第5話での見どころは、まず刺客が三代目組長の葬儀で片岡を襲撃する一連のシーン。片岡を指した刺客が今度は拳銃で狙ってくる。そばにいた小田島は死んだ朝日がそうしたように自然と体が動き、片岡を守るために拳銃の前に立ちはだかる。片岡のために体を張る朝日と小田島が重なって見え、片岡に魅了された人間として至極当然のように諦観に満ちた表情で身を呈する姿は、尊くて心が震える。
しかし、次の瞬間そんな小田島を逆にかばって片岡の方が撃たれてしまう。小田島は取り乱して「なんで俺をかばったんですか?」と聞くと、「守んねぇとな。お前、俺の恋女房なんだから」といつものように冗談めかして苦笑する片岡。そして、小田島に静かにキスし、「そういや、キス、初めてだ」とかすれた声で告げて片岡は力尽きる。

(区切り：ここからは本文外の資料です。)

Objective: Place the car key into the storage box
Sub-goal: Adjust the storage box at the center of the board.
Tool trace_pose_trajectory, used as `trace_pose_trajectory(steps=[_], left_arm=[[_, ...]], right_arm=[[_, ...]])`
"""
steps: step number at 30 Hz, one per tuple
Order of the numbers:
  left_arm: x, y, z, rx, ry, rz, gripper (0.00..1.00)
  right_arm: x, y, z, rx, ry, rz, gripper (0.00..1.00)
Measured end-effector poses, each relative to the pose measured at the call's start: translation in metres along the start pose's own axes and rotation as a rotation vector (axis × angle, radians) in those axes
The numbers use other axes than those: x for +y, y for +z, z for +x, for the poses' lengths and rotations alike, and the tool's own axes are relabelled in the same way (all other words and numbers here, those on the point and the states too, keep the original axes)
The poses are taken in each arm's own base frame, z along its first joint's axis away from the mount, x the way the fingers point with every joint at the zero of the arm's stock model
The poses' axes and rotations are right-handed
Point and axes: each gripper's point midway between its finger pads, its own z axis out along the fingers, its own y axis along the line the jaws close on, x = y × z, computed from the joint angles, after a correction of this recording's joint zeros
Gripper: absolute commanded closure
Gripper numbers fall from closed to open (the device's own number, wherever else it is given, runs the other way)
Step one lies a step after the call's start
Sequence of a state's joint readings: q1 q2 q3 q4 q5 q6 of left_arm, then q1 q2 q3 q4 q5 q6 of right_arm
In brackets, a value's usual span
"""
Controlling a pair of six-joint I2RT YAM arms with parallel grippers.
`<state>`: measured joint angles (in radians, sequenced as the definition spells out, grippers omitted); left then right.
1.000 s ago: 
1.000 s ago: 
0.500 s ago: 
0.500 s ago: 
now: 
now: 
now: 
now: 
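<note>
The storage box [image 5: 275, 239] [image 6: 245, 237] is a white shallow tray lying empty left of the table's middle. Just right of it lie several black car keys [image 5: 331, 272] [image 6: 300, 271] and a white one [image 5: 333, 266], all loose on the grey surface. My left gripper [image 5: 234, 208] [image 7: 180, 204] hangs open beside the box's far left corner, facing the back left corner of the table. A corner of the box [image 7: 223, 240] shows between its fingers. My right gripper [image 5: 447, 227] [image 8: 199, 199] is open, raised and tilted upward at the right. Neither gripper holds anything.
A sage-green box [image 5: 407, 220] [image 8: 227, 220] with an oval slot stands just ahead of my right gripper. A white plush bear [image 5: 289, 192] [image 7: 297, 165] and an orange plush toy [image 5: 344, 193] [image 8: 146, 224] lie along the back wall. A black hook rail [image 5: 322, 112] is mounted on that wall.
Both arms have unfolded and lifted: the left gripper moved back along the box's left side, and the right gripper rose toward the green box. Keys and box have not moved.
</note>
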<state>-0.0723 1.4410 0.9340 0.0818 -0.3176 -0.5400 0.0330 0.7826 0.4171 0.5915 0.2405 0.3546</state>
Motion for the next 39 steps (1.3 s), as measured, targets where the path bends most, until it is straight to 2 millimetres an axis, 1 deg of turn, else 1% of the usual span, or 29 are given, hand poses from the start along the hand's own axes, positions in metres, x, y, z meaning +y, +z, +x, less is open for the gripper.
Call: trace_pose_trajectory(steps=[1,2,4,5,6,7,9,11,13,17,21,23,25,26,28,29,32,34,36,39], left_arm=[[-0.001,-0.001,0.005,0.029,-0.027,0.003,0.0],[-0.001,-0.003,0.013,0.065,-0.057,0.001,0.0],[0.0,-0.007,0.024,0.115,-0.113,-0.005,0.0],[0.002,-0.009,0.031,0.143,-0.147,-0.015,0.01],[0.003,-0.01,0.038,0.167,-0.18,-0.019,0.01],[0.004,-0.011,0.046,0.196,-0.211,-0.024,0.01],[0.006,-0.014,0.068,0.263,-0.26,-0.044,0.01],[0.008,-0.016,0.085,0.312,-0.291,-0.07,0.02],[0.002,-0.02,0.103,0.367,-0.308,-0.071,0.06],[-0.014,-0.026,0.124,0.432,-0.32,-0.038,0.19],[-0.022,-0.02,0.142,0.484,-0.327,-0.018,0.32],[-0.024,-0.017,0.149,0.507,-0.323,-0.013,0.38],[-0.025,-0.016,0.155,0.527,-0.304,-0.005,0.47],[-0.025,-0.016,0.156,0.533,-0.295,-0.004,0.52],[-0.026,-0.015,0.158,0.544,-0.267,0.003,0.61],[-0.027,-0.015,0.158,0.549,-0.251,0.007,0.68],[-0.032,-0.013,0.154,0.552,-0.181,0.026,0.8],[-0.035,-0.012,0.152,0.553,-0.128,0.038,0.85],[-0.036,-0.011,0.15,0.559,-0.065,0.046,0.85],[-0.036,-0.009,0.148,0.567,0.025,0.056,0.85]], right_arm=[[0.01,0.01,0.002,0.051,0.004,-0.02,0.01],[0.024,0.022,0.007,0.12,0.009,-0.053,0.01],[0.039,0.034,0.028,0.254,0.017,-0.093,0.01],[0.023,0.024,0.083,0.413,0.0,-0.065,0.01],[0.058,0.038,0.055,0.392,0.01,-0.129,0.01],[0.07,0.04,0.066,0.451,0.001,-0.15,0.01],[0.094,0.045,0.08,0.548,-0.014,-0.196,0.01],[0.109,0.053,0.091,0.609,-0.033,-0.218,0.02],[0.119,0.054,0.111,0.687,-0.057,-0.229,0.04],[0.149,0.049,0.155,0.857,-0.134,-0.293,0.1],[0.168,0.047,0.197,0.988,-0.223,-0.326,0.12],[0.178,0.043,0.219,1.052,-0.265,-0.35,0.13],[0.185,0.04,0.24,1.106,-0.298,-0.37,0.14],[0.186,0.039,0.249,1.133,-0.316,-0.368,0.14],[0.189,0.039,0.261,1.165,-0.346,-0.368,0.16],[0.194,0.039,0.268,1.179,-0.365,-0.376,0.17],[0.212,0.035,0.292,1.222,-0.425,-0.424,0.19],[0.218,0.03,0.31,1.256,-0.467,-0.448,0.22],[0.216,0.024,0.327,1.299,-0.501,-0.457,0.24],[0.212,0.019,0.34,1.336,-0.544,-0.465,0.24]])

見ていて涙が流れて止まらなくなる。口から血を流して唇を真っ赤に染めた片岡は、ゾッとするほど美しく、普段は冷静な小田島が動揺する姿は悲痛で、胸がギュッと苦しくなってしまう。前回の“指キス”と同様にこの“流血キス”も完成披露試写会で話題となったポイントで色っぽくも切なくて必見だ。
そして、この後、三代目の遺言状から跡目が判明し、片岡が撃たれる必要があったのかとむなしくなる。さらに、小田島は片岡の命を案じながら片岡との日々を思い出し、涙を流す。小田島の中でどんどんと片岡との思い出が溢れてくるのが伝わってきて、こちらの涙も次々に溢れてくる。
加えて、小田島から「死なないでください。あなたは、俺の生きる意味なんです」という重い言葉が語られて号泣必至。生まれる必要がなかったと自らを否定する小田島は憎悪であれ、慕情であれ、片岡に向ける情動を支えに生きてきたのだ。小田島にとっての片岡の存在の大きさと小田島の孤独を思うと辛くてたまらなくなった。
これまで感情をストレートに表に出さず、口数も少なかった小田島が抱える巨大感情を思い知ることになる第5話。彼のある意味一途と言える片岡への思いに、小田島とともに頬を涙で濡らすこと間違いないだろう。